Open chenshi3 opened 3 days ago
The compilation process is also slow. I guess it is NFS's issue, and we will try to fix it ASAP.
I used nfsstat
and found that
However, I checked iostat
and found that the I/O load was not high. A possible reason is that we have too many vscode-server threads, which could lock many files.
I'm unable to start VSCode on the cluster, so I'm using SFTP to update code.
I used
nfsstat
and found that
- open_noat (43%)
- lock (24%)
- locku (24%)
However, I checked
iostat
and found that the I/O load was not high. A possible reason is that we have too many vscode-server threads, which could lock many files.
Still super slow, for both compiling and using Vim.
Here are some experimental facts that may be useful for tracing bugs.
Test results on reading and writing using dd
on different machines
The client machine (10.26.200.1)
[121090184@node01 ~]$ dd if=/dev/zero of=~/testfile bs=1M count=512 oflag=direct
512+0 records in
512+0 records out
536870912 bytes (537 MB) copied, 7.33619 s, 73.2 MB/s
[121090184@node01 ~]$ dd if=~/testfile of=/dev/null bs=1M count=512 iflag=direct
512+0 records in
512+0 records out
536870912 bytes (537 MB) copied, 5.07156 s, 106 MB/s
Another cluster machine but not for course (10.26.200.13)

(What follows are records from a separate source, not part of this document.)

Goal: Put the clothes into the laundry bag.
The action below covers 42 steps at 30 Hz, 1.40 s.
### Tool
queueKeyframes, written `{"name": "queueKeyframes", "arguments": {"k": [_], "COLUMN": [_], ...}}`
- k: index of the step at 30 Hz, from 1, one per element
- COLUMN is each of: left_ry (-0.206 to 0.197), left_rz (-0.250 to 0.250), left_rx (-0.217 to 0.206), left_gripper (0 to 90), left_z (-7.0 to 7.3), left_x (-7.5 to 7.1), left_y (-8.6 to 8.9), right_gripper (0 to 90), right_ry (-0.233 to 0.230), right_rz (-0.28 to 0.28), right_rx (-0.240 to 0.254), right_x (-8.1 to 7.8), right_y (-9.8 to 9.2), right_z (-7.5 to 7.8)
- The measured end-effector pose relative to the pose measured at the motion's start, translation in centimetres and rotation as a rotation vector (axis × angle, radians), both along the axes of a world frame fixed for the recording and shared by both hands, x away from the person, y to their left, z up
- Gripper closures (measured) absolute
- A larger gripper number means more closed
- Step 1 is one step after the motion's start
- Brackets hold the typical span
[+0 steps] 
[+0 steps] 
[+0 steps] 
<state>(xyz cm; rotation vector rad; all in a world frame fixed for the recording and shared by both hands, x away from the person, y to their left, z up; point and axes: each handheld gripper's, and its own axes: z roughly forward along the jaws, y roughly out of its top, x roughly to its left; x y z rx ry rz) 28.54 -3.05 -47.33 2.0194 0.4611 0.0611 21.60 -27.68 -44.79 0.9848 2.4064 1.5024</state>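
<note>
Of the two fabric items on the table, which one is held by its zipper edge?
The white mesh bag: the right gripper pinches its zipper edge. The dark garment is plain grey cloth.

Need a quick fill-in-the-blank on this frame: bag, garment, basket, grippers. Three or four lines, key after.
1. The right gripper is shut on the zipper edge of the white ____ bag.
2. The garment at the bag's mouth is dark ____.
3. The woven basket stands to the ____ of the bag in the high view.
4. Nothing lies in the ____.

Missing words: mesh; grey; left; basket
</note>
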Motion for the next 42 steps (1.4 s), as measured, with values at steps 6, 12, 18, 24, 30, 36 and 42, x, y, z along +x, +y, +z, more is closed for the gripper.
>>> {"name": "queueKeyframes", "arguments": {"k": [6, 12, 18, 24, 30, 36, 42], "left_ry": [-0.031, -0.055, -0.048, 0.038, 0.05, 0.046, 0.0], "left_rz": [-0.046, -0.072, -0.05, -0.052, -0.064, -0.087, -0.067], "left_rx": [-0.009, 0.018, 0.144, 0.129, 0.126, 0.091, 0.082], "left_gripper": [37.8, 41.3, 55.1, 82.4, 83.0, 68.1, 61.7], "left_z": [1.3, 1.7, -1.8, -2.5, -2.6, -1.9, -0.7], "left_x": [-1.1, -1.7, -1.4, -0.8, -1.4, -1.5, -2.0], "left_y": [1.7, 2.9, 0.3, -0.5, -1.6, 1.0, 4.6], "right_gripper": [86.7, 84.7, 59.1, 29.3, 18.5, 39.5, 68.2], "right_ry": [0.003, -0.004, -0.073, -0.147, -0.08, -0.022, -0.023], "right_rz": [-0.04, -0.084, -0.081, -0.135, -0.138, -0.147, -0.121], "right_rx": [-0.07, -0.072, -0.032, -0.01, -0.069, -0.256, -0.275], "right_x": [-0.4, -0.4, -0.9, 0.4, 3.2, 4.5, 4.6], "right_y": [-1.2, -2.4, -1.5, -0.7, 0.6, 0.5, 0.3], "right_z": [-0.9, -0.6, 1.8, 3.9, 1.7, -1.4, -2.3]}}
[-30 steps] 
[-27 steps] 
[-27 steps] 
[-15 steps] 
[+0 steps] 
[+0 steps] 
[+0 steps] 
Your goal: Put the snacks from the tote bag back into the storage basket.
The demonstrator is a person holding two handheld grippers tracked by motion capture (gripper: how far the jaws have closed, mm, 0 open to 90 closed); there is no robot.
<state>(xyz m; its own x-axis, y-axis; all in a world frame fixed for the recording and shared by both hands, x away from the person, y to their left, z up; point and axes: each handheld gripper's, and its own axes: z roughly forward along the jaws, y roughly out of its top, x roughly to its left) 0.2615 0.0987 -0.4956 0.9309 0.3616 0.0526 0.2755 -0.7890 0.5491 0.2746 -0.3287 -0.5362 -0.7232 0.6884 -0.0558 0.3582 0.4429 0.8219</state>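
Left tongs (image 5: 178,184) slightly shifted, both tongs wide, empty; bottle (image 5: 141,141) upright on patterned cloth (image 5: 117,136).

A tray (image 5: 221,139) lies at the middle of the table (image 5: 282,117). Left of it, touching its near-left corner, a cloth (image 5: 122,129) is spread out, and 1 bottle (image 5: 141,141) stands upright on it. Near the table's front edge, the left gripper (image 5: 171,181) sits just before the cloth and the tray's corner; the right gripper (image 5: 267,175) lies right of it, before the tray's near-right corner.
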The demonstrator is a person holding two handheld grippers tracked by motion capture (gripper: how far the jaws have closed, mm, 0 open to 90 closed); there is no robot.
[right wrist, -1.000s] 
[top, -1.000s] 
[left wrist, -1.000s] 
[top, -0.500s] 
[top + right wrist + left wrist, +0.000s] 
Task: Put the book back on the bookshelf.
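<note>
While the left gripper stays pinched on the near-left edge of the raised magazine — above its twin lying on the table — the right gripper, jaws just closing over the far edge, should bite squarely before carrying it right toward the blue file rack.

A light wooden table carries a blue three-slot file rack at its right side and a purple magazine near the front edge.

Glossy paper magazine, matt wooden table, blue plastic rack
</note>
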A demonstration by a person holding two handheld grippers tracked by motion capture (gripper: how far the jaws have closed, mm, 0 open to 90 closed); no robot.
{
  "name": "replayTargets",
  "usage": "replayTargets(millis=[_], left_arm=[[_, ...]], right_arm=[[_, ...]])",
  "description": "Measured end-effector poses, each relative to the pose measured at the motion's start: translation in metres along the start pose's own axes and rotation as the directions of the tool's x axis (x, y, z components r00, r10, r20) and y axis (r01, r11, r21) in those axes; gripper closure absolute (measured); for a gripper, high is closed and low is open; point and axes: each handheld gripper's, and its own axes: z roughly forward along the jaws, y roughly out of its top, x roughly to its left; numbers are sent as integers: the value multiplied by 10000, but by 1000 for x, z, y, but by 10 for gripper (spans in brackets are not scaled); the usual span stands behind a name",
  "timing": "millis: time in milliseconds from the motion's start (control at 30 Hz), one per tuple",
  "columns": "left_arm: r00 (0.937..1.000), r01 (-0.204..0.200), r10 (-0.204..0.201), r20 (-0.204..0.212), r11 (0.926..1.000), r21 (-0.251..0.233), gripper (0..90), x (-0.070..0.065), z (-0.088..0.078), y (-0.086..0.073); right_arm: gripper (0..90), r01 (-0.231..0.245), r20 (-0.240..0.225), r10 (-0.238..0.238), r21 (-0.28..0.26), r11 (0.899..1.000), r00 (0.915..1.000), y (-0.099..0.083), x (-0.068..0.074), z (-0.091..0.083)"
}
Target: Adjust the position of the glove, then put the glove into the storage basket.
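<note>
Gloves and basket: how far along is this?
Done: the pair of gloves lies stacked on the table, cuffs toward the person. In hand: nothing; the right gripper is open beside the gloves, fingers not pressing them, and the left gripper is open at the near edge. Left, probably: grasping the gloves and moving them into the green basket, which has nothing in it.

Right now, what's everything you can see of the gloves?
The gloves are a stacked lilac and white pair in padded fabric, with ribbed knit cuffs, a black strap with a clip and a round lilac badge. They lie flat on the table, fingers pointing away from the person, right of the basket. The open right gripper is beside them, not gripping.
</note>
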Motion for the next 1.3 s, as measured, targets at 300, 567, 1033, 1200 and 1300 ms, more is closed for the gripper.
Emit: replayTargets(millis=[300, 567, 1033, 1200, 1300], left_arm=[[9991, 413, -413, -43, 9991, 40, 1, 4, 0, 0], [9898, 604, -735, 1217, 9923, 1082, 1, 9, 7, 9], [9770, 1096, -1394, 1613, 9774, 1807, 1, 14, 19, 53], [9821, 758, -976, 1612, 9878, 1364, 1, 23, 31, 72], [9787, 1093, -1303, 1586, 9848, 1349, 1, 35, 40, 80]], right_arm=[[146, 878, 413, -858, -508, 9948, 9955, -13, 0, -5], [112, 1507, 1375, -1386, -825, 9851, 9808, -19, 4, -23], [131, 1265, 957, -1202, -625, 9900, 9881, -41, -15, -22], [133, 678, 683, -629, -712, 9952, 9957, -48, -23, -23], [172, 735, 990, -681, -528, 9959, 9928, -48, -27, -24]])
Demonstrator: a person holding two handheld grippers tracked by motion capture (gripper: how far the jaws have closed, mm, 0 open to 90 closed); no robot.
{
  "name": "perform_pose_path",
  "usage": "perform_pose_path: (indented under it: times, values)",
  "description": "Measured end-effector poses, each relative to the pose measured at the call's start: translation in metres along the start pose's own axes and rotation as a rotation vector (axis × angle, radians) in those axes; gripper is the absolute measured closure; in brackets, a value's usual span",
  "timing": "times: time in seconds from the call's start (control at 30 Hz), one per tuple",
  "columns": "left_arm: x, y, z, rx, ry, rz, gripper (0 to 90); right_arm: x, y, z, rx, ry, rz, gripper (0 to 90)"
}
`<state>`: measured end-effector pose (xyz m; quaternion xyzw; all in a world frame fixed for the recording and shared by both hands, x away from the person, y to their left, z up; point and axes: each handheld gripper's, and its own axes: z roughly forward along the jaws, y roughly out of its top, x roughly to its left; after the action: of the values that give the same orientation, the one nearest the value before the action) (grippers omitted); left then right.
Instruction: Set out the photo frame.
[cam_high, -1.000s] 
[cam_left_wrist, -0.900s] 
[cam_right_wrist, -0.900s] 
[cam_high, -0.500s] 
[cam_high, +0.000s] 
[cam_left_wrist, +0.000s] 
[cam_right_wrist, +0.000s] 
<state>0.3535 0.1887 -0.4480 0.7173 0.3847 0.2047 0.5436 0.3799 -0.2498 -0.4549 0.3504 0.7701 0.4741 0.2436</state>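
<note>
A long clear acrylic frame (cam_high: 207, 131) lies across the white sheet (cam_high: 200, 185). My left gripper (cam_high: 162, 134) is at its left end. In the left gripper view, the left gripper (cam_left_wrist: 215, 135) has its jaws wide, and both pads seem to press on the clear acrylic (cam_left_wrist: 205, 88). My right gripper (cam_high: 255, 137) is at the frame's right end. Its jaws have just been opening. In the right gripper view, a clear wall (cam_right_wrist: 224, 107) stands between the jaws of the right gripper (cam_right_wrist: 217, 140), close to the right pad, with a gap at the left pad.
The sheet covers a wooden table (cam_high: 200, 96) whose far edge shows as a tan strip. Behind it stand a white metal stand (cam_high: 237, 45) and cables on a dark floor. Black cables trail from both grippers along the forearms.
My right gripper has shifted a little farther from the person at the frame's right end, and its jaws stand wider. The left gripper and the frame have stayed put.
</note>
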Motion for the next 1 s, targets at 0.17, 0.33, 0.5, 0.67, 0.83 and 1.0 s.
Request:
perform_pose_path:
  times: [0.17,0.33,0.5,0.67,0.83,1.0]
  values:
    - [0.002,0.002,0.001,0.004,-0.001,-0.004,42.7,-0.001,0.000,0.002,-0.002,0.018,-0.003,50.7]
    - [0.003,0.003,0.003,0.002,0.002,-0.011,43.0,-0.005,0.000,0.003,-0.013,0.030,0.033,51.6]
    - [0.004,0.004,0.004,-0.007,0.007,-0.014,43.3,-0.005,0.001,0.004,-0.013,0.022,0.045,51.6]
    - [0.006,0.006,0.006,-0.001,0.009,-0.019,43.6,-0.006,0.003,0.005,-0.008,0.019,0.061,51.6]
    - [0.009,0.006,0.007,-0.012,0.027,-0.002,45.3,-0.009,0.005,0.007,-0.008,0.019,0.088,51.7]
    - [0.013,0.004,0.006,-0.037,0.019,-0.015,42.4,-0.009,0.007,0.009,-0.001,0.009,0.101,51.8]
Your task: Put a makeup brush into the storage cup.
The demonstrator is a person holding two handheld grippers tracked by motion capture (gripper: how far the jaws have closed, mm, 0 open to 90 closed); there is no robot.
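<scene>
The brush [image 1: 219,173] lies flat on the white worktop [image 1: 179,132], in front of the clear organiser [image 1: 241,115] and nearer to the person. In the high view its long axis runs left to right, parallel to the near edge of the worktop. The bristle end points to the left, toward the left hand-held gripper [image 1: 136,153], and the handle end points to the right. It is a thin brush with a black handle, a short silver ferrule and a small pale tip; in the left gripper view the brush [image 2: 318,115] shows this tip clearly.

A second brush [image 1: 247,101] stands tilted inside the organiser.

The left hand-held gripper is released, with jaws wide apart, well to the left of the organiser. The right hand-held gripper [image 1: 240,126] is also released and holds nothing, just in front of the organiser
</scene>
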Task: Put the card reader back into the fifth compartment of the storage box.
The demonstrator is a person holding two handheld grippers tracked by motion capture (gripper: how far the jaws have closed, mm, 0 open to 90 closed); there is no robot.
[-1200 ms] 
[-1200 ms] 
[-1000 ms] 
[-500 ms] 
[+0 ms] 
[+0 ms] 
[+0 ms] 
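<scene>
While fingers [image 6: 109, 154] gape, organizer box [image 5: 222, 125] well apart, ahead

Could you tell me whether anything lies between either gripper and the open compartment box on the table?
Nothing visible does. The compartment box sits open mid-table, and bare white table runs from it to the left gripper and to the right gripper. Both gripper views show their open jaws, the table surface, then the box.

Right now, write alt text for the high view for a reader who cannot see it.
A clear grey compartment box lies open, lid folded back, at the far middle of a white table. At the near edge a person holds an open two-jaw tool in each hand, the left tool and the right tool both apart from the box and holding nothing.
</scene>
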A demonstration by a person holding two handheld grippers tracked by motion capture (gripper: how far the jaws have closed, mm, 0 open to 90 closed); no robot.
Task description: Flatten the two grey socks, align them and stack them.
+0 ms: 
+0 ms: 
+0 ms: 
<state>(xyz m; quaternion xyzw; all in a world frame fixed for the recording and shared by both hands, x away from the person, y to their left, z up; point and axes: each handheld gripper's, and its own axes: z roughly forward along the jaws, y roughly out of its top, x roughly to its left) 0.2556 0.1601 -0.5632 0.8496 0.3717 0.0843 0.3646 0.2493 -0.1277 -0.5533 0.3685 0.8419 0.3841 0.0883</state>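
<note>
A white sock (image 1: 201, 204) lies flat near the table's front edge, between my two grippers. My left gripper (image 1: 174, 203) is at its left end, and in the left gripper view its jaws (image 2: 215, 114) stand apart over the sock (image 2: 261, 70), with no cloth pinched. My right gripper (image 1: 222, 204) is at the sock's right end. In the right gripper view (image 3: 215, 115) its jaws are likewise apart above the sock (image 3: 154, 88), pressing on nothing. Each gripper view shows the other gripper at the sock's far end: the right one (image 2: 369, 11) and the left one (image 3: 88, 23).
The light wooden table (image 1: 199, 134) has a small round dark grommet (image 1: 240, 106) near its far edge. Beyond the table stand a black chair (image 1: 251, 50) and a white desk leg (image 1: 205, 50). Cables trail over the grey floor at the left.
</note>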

$ dd if=~/testfile of=/dev/null bs=1M count=512 iflag=direct
512+0 records in
512+0 records out
536870912 bytes (537 MB) copied, 1.04301 s, 515 MB/s
$ dd if=/dev/zero of=~/testfile bs=1M count=512 oflag=direct
512+0 records in
512+0 records out
536870912 bytes (537 MB) copied, 1.20259 s, 446 MB/s
They show different speeds.
Network latency It is ok (<1ms) to connect to NFS server.
Client communication
op/s rpc bklog
107.39 0.00
read: ops/s kB/s kB/op retrans avg RTT (ms) avg exe (ms)
0.330 10.835 32.861 0 (0.0%) 2.309 26.689
write: ops/s kB/s kB/op retrans avg RTT (ms) avg exe (ms)
0.450 77.069 171.390 0 (0.0%) 5.744 1455.707
avg exe takes 1455ms which is large for writing.
I/O performance on client
[121090184@node01 ~]$ iostat -x 1
Linux 3.10.0-862.el7.x86_64 (node01) 09/18/2024 _x86_64_ (40 CPU)
avg-cpu: %user %nice %system %iowait %steal %idle 1.82 0.00 0.33 0.01 0.00 97.84
Device: rrqm/s wrqm/s r/s w/s rkB/s wkB/s avgrq-sz avgqu-sz await r_await w_await svctm %util sda 0.00 0.26 0.01 7.72 0.67 339.25 87.93 0.03 3.28 0.45 3.29 0.11 0.09 dm-0 0.00 0.00 0.01 6.96 0.67 339.25 97.49 0.03 3.70 0.46 3.70 0.13 0.09 dm-1 0.00 0.00 0.00 0.00 0.00 0.00 8.18 0.00 47.80 0.22 54.49 2.49 0.00
Showing that I/O on clients seems to work well.
5. Log traced on `rm build` (`/nfsmnt/121090184/CUHKSZ-CSC4005/project1/rm_trace.log`)
* line 197 *
30229 unlinkat(8, "cmake_clean.cmake", 0) = 0 30229 unlinkat(8, "build.make", 0) = 0
`unlinkat(8,"build.make",0)` took about 10 min to finish.
I suggest checking on the NFS server for details.
When 'rm -r build' command operating in our cluster environment, the deletion process is taking considerably longer than expected (10 minutes or even longer).